Loris Karius didn’t have much to do on Saturday afternoon.
Liverpool swatted aside a sorry Hull City by five goals to one after the Tigers had Ahmed Elmohamady sent off on the half-hour mark.
The game was all about the verve and penetration of the home side’s scintillating attack, rather than their defensive merits. But that didn’t stop the big German goalkeeper from receiving a number of generous plaudits.
In fact, despite facing only two shots on goal – with a solitary effort on target – throughout the one-sided game, Liverpool supporters were falling over themselves to praise the former FSV Mainz 05 stopper, often for the most tenuous of reasons…
Loris Karius is loud, like very loud. Awesome hair too!
— mia fiona 😸💜 (@opheliamorada) September 24, 2016
Fuck me Karius is beautiful
— Tom Luscombe (@tomluscombe24) September 24, 2016
Karius 👏 did 👏 a 👏 thing 👏
— Brianne (@brianne09) September 24, 2016
Having started only a two games for his new club, it is far too early to judge whether Karius is the long-term answer to Liverpool’s goalkeeping concerns.
And although the praise he is currently receiving from the Anfield faithful may be seem wholly disproportionate, but it could be weirdly self-fulfilling.
There are three things we know for sure about Karius at present:
- He is objectively a remarkably attractive human being, with the symmetry and dimensions of his face almost perfectly adhering to the ‘golden ratio’ (see below), as per the findings of surgeon and academic Dr. Stephen Marquardt;
- He is a very confident young man;
- He is not Simon Mignolet.
A combination of all three of these truisms has led to Liverpool supporters hailing their new man, even though their premature surety of his virtues is thus far lacking real evidence. They seem to be projecting onto him their best-case scenario, and thereby in fact wishing him into existence.

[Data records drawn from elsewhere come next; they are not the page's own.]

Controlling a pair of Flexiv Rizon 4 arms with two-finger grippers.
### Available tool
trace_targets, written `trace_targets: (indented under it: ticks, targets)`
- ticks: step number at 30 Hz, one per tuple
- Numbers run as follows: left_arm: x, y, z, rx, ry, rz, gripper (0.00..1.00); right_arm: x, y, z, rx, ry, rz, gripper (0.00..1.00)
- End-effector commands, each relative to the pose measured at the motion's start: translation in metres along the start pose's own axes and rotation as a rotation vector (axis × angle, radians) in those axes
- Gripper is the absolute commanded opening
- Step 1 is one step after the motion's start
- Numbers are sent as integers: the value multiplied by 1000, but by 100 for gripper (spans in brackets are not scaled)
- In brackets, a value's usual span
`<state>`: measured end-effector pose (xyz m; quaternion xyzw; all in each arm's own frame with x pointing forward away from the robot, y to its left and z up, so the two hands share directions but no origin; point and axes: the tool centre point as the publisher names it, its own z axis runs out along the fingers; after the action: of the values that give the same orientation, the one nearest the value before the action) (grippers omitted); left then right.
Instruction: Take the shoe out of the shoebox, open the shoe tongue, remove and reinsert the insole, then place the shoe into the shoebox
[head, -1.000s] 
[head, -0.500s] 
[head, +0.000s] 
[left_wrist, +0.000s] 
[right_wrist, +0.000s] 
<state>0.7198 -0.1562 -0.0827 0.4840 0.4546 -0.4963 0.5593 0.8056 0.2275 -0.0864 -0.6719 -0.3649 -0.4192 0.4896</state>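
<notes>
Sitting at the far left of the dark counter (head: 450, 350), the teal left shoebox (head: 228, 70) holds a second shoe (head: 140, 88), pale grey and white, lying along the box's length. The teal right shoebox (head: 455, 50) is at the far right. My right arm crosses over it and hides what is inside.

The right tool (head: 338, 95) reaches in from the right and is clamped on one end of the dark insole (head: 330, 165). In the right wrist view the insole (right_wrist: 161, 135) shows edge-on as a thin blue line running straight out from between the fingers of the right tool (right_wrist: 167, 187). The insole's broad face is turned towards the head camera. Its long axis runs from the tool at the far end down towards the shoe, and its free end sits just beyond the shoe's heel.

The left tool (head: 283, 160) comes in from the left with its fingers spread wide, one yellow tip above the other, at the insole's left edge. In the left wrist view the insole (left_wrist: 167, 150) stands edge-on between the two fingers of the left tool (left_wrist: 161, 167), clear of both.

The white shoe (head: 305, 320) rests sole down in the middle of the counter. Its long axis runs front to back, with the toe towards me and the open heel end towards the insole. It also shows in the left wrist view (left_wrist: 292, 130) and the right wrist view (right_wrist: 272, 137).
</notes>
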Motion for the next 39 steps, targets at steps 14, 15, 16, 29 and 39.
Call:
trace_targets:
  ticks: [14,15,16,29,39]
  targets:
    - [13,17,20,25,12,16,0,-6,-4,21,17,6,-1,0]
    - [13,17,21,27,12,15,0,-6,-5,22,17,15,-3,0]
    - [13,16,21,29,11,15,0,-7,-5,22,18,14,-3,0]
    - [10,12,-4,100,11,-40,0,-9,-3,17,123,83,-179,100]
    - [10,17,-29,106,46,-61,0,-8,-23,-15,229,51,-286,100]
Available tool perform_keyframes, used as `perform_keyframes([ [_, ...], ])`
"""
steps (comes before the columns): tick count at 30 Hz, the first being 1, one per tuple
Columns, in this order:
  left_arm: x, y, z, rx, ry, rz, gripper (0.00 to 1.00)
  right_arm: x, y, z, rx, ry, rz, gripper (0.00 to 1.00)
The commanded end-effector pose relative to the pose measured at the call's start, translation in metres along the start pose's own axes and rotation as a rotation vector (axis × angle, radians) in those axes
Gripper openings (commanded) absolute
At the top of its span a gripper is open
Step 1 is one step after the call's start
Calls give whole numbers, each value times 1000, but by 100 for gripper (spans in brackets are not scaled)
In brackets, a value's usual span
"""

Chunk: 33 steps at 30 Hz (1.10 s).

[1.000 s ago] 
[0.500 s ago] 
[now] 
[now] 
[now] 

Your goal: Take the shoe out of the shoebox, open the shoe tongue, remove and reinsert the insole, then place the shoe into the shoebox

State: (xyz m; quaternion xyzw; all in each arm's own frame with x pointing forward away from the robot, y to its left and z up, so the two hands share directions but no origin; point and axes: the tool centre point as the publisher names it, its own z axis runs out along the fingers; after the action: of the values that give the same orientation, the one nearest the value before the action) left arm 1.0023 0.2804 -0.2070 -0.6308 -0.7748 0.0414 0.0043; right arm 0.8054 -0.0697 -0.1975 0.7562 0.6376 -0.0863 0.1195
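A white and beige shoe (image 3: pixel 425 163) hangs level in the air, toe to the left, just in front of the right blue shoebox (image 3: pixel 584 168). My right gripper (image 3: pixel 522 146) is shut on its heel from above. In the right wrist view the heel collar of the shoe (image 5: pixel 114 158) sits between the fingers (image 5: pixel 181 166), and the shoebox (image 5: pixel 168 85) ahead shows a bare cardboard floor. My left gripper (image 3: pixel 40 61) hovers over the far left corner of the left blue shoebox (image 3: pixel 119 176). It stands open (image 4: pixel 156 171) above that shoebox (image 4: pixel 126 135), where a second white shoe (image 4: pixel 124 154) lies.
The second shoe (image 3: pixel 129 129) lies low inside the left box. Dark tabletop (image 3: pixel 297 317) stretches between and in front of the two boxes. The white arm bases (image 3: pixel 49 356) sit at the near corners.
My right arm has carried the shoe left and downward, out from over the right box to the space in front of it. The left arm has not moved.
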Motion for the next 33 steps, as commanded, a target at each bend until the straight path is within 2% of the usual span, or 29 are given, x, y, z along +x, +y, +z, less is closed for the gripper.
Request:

Whereas Mignolet’s general aura and perception is one of nerves, panic and general imminent failure – even when playing well – Karius has the opposite effect.
Karius has confidence within himself, the fans have confidence in him, his teammates channel that confidence, and the opposition perceive less weakness to exploit.
He is the anti-Simon, or the inverse Mignolet if you will. Without proving anything, he creates a multiplier effect that invents its own reality. If everyone assumes he’s good, he actually becomes good. If the fans, the defenders in front of him, opposition attackers, and he himself buy into the hypothesis, he is tested less.
It that sense he is like football’s equivalent to Radiohead’s recent music. Everyone says it’s great purely because everyone says it’s great; because everyone says it’s great, it is therefore universally accepted as great and becomes great. No one really understands it, but enjoys it regardless.
Karius may be the world’s first ‘Schrödinger’s goalkeeper’ – existing in his box purely due to imagined perception. In fact thus far there is little to suggest he’s anymore real than Bill Shankly’s hologram. His only real achievement in a Liverpool shirt is not being Simon Mignolet – but maybe that’s enough.